> **Work required**: Take the lines below between the one holding "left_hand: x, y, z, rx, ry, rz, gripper" and the one holding "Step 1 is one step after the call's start", inclusive, and copy them exactly. Add nothing.

> **Data section**:
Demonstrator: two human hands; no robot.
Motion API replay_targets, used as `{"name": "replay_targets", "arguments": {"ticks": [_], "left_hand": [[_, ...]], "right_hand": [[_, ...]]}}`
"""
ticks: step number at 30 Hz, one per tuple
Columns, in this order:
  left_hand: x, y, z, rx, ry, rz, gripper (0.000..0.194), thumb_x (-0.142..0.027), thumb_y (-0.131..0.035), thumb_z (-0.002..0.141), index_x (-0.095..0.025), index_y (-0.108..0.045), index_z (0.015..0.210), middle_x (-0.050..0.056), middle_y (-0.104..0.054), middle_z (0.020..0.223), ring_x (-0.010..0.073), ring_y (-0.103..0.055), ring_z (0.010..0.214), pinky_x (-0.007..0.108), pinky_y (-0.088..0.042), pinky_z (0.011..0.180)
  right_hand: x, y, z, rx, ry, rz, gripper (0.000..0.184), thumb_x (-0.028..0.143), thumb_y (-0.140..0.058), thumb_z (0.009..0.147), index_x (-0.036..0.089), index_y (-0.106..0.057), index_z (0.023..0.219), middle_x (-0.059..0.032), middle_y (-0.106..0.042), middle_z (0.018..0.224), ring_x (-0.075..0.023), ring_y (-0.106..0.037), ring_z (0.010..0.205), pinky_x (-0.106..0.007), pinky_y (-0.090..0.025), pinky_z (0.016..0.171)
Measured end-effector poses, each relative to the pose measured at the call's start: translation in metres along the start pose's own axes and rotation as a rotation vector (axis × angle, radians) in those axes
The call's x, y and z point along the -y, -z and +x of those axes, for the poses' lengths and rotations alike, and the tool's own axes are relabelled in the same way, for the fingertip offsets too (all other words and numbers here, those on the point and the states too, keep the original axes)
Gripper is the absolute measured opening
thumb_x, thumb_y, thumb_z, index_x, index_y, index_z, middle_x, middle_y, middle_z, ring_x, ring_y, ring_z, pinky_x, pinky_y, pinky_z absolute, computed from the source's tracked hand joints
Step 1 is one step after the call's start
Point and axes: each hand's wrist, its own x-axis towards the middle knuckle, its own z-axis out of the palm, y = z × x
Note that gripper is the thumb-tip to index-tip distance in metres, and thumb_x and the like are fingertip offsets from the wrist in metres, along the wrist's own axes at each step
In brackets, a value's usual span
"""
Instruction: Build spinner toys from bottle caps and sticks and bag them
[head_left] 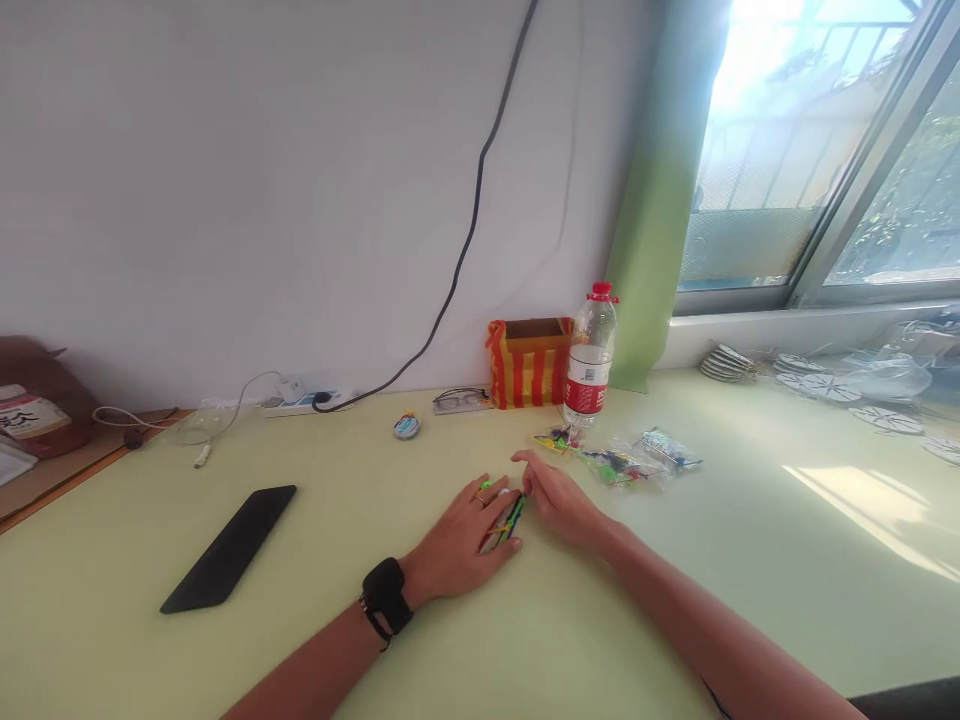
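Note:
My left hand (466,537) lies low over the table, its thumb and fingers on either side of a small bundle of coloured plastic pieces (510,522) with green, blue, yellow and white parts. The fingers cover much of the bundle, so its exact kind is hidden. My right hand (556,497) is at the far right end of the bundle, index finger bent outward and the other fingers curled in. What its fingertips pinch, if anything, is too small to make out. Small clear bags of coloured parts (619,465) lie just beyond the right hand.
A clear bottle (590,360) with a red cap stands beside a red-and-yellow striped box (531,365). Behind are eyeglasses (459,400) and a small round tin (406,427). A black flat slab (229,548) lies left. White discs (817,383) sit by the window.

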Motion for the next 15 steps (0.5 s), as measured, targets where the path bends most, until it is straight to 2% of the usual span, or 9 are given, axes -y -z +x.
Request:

> **Answer to this problem**:
  left_hand: x, y, z, rx, ry, rz, gripper (0.000..0.194), thumb_x (-0.142..0.027), thumb_y (-0.131..0.035), thumb_z (-0.002..0.141), index_x (-0.095..0.025), index_y (-0.108..0.045), index_z (0.015..0.210), middle_x (-0.050..0.056), middle_y (-0.104..0.054), middle_z (0.020..0.223), ring_x (-0.010..0.073), ring_y (-0.103..0.055), ring_z (0.010..0.214), pinky_x (-0.007..0.108), pinky_y (-0.088..0.042), pinky_z (0.011..0.180)
  right_hand: x, y, z, rx, ry, rz, gripper (0.000..0.184), thumb_x (-0.028..0.143), thumb_y (-0.140..0.058), thumb_z (0.009..0.147), index_x (-0.036..0.089), index_y (-0.106..0.057), index_z (0.023..0.219), middle_x (-0.059..0.032), middle_y (-0.106..0.042), middle_z (0.018..0.224), ring_x (-0.075..0.023), ring_y (-0.106..0.037), ring_z (0.010..0.205), pinky_x (-0.106..0.007), pinky_y (-0.090..0.025), pinky_z (0.016..0.171)
Measured end-effector poses, each relative to the pose measured at the call's start: translation in metres along the start pose's own axes and rotation as a rotation vector (axis × angle, radians) in those axes
The call's x, y and z point along the -y, -z and +x of those axes, for the poses' lengths and rotations alike, and the tool's own axes are relabelled in the same way, for the fingertip offsets too (all other words and numbers here, those on the point and the states too, keep the original axes)
Gripper is the absolute measured opening
thumb_x, thumb_y, thumb_z, index_x, index_y, index_z, middle_x, middle_y, middle_z, ring_x, ring_y, ring_z, pinky_x, pinky_y, pinky_z absolute, computed from the source's tracked hand joints
Step 1 is one step after the call's start

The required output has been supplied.